■ Assigned task
The span to repeat in the listing below runs from the line containing "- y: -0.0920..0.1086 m" to the line containing "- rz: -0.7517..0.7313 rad", inclusive. Repeat it exactly, and only it.

■ Available data
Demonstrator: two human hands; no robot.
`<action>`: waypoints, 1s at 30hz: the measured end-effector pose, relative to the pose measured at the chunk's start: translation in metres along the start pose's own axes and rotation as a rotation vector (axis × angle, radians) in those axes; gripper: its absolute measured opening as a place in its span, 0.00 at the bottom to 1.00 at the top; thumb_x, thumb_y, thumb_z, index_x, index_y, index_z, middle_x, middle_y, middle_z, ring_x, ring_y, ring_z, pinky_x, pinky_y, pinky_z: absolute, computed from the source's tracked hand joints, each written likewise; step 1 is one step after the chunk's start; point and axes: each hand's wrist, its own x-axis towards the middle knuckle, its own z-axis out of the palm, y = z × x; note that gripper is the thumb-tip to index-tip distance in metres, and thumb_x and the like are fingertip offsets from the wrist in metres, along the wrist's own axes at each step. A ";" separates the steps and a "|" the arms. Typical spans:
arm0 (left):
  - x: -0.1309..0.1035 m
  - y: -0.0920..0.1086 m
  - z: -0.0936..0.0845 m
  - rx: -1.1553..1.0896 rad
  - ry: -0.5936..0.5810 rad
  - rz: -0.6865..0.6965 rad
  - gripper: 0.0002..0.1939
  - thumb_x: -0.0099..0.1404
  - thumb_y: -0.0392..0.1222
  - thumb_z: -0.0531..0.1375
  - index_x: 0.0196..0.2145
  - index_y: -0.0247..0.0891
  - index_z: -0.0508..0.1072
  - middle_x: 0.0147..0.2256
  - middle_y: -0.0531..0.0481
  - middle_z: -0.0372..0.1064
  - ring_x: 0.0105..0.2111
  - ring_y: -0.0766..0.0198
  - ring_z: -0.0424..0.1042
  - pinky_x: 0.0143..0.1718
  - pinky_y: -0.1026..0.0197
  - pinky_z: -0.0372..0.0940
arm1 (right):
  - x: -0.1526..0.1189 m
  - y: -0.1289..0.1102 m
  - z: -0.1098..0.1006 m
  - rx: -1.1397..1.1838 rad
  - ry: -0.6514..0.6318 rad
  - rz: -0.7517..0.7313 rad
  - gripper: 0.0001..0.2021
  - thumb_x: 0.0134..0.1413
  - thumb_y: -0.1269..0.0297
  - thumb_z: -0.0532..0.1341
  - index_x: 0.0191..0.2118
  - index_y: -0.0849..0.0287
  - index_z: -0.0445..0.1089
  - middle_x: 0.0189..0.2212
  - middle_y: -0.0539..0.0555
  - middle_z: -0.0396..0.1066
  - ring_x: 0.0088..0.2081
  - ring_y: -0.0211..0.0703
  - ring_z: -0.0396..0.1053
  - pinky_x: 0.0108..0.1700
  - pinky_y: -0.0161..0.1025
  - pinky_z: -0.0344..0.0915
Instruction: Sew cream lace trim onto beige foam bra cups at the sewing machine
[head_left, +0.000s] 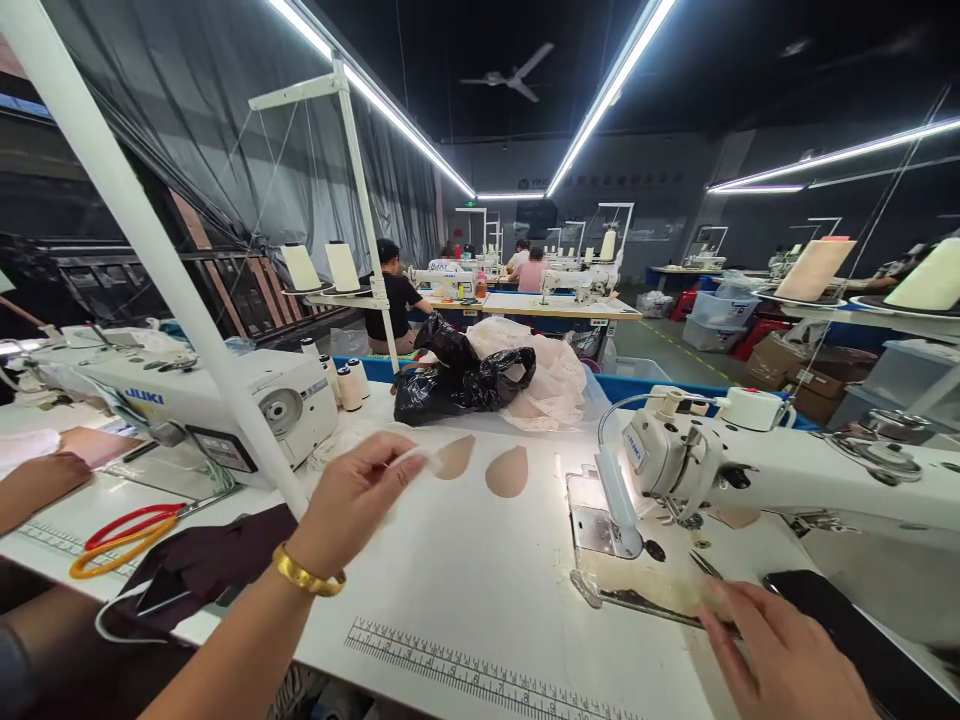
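My left hand [367,490], with a gold bangle at the wrist, pinches a small thin whitish piece of material [424,458] above the white sewing table [442,560]. Just beyond it on the table are two tan teardrop-shaped pieces [507,472], one partly behind the fingertips. At the lower right, my right hand [787,650] is slightly blurred, its fingers curled around a small dark pointed tool [703,566]. Only the tool's tips show. This hand is in front of the bed of a white sewing machine [750,460], whose lamp lights the needle plate.
A black plastic bag [465,385] and pale lace fabric [551,375] are heaped at the table's back. Scissors [127,535] with red and orange handles lie left, by dark cloth [210,560]. Another person's hand [45,490] is at the far-left machine. A black phone-like object [840,620] lies right.
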 end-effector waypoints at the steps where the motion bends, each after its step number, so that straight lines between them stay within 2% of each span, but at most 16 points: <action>1: -0.007 0.001 0.016 -0.168 -0.101 -0.102 0.20 0.65 0.60 0.64 0.36 0.39 0.79 0.33 0.49 0.73 0.33 0.58 0.69 0.34 0.61 0.63 | 0.002 -0.017 -0.003 0.143 -0.059 -0.030 0.24 0.66 0.40 0.54 0.41 0.54 0.78 0.38 0.64 0.79 0.38 0.61 0.77 0.34 0.51 0.73; 2: -0.013 0.002 0.033 -0.320 -0.186 -0.203 0.22 0.64 0.62 0.65 0.35 0.38 0.79 0.31 0.49 0.73 0.31 0.60 0.69 0.32 0.62 0.62 | 0.003 -0.035 -0.005 0.299 -0.155 -0.007 0.19 0.67 0.44 0.56 0.43 0.52 0.78 0.40 0.61 0.79 0.41 0.57 0.77 0.34 0.46 0.74; 4: -0.023 0.003 0.067 -0.553 -0.329 -0.358 0.24 0.62 0.64 0.67 0.34 0.37 0.79 0.29 0.49 0.73 0.29 0.61 0.69 0.32 0.63 0.62 | 0.005 -0.073 -0.009 0.560 -0.337 0.111 0.16 0.70 0.48 0.55 0.46 0.50 0.76 0.44 0.59 0.77 0.40 0.50 0.76 0.24 0.35 0.69; 6: -0.030 0.003 0.096 -0.709 -0.441 -0.426 0.25 0.62 0.64 0.67 0.33 0.35 0.79 0.29 0.49 0.73 0.30 0.61 0.69 0.35 0.61 0.64 | 0.008 -0.106 -0.008 0.734 -0.514 0.171 0.18 0.68 0.46 0.58 0.54 0.48 0.74 0.48 0.57 0.76 0.40 0.47 0.75 0.23 0.32 0.68; 8: -0.035 0.004 0.115 -0.798 -0.521 -0.447 0.25 0.62 0.63 0.68 0.33 0.35 0.79 0.28 0.49 0.73 0.31 0.61 0.69 0.37 0.61 0.65 | 0.012 -0.127 -0.004 0.823 -0.500 0.268 0.24 0.63 0.44 0.62 0.60 0.47 0.69 0.53 0.57 0.73 0.42 0.48 0.74 0.29 0.34 0.70; 9: -0.037 0.004 0.121 -0.815 -0.544 -0.456 0.25 0.62 0.63 0.68 0.32 0.34 0.78 0.27 0.50 0.72 0.30 0.62 0.68 0.36 0.62 0.64 | 0.016 -0.133 -0.001 0.883 -0.503 0.301 0.24 0.63 0.44 0.62 0.59 0.49 0.68 0.51 0.57 0.73 0.44 0.48 0.73 0.35 0.36 0.71; 11: -0.038 0.003 0.127 -0.808 -0.558 -0.483 0.27 0.58 0.65 0.70 0.30 0.34 0.76 0.25 0.53 0.68 0.27 0.66 0.63 0.31 0.65 0.59 | 0.023 -0.136 0.005 1.043 -0.557 0.373 0.20 0.65 0.42 0.59 0.49 0.54 0.70 0.40 0.54 0.73 0.40 0.46 0.71 0.39 0.38 0.70; 14: -0.036 0.000 0.125 -0.770 -0.530 -0.518 0.28 0.53 0.63 0.73 0.28 0.35 0.72 0.24 0.57 0.62 0.24 0.70 0.55 0.26 0.67 0.49 | 0.031 -0.130 0.009 1.177 -0.606 0.479 0.21 0.66 0.41 0.56 0.38 0.55 0.66 0.31 0.48 0.66 0.33 0.41 0.65 0.36 0.36 0.65; 16: -0.035 -0.001 0.123 -0.780 -0.518 -0.511 0.26 0.54 0.61 0.74 0.28 0.35 0.70 0.25 0.56 0.62 0.25 0.69 0.56 0.27 0.67 0.51 | 0.032 -0.125 0.009 1.131 -0.590 0.488 0.22 0.67 0.40 0.56 0.35 0.56 0.66 0.30 0.48 0.63 0.33 0.41 0.62 0.36 0.35 0.63; 18: -0.036 0.000 0.124 -0.828 -0.485 -0.467 0.25 0.54 0.56 0.75 0.27 0.36 0.68 0.31 0.53 0.68 0.31 0.67 0.62 0.33 0.66 0.57 | 0.031 -0.124 0.009 1.059 -0.584 0.449 0.23 0.68 0.40 0.54 0.33 0.56 0.65 0.30 0.48 0.62 0.33 0.41 0.61 0.36 0.35 0.61; 21: -0.042 0.001 0.132 -0.925 -0.393 -0.414 0.28 0.52 0.51 0.76 0.24 0.37 0.60 0.37 0.50 0.71 0.36 0.64 0.65 0.38 0.64 0.60 | 0.027 -0.128 0.011 1.001 -0.570 0.389 0.23 0.70 0.41 0.51 0.33 0.55 0.65 0.29 0.48 0.62 0.33 0.42 0.61 0.35 0.36 0.61; 24: -0.050 -0.003 0.142 -0.936 -0.313 -0.414 0.32 0.53 0.55 0.75 0.24 0.39 0.54 0.28 0.56 0.62 0.28 0.69 0.57 0.31 0.66 0.56 | 0.023 -0.132 0.013 0.985 -0.461 0.359 0.22 0.68 0.41 0.54 0.34 0.54 0.68 0.33 0.51 0.68 0.37 0.46 0.66 0.40 0.37 0.64; 26: -0.051 -0.010 0.144 -0.868 -0.341 -0.402 0.34 0.54 0.60 0.73 0.25 0.40 0.52 0.24 0.60 0.53 0.25 0.70 0.50 0.27 0.67 0.50 | 0.021 -0.134 0.015 1.008 -0.400 0.415 0.23 0.67 0.40 0.54 0.33 0.54 0.68 0.33 0.52 0.70 0.38 0.47 0.68 0.43 0.38 0.65; 27: -0.049 -0.015 0.143 -0.803 -0.407 -0.386 0.33 0.56 0.62 0.71 0.25 0.41 0.52 0.23 0.61 0.50 0.24 0.71 0.49 0.26 0.67 0.48 | 0.020 -0.133 0.017 1.032 -0.402 0.470 0.24 0.67 0.39 0.54 0.32 0.54 0.67 0.29 0.51 0.70 0.36 0.47 0.67 0.41 0.38 0.64; 28: -0.045 -0.020 0.140 -0.698 -0.485 -0.352 0.31 0.58 0.65 0.68 0.27 0.41 0.54 0.23 0.61 0.50 0.23 0.70 0.49 0.25 0.67 0.48 | 0.020 -0.132 0.020 1.059 -0.425 0.528 0.25 0.67 0.37 0.53 0.32 0.54 0.67 0.24 0.49 0.68 0.32 0.45 0.66 0.39 0.37 0.64; 30: -0.028 -0.031 0.129 -0.289 -0.562 -0.194 0.24 0.67 0.63 0.60 0.31 0.41 0.60 0.25 0.57 0.58 0.25 0.67 0.58 0.26 0.66 0.55 | 0.019 -0.127 0.027 1.098 -0.480 0.611 0.26 0.65 0.34 0.53 0.32 0.54 0.66 0.16 0.44 0.60 0.23 0.41 0.60 0.33 0.37 0.60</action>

■ Response area
  - y: -0.0920..0.1086 m
  - z: -0.0936..0.0845 m
  - rx: -1.1553..1.0896 rad
  - ry: -0.5936..0.5810 rad
  - rz: -0.6865..0.6965 rad
  - gripper: 0.0002..0.1939
  - thumb_x: -0.0099..0.1404
  - thumb_y: -0.0392..0.1222
  - thumb_z: -0.0531..0.1375
  - index_x: 0.0196..0.2145
  - index_y: -0.0247..0.0891
  - index_z: -0.0508..0.1072
  - middle_x: 0.0147..0.2256
  - middle_y: -0.0531..0.0481
  - middle_z: -0.0372..0.1064
  - ring_x: 0.0105..0.2111
  - ring_y: -0.0766..0.0198
  - ring_z: -0.0424..0.1042
  - pinky_x: 0.0143..0.1718
  - pinky_y: -0.1026..0.0197
  - pinky_z: -0.0372..0.0940
arm1 (right):
  - x: -0.1526..0.1189 m
  - y: -0.1289..0.1102 m
  - z: -0.1098..0.1006 m
  - rx: -1.1397..1.1838 rad
  - ry: -0.6514..0.6318 rad
  - rz: -0.7517..0.7313 rad

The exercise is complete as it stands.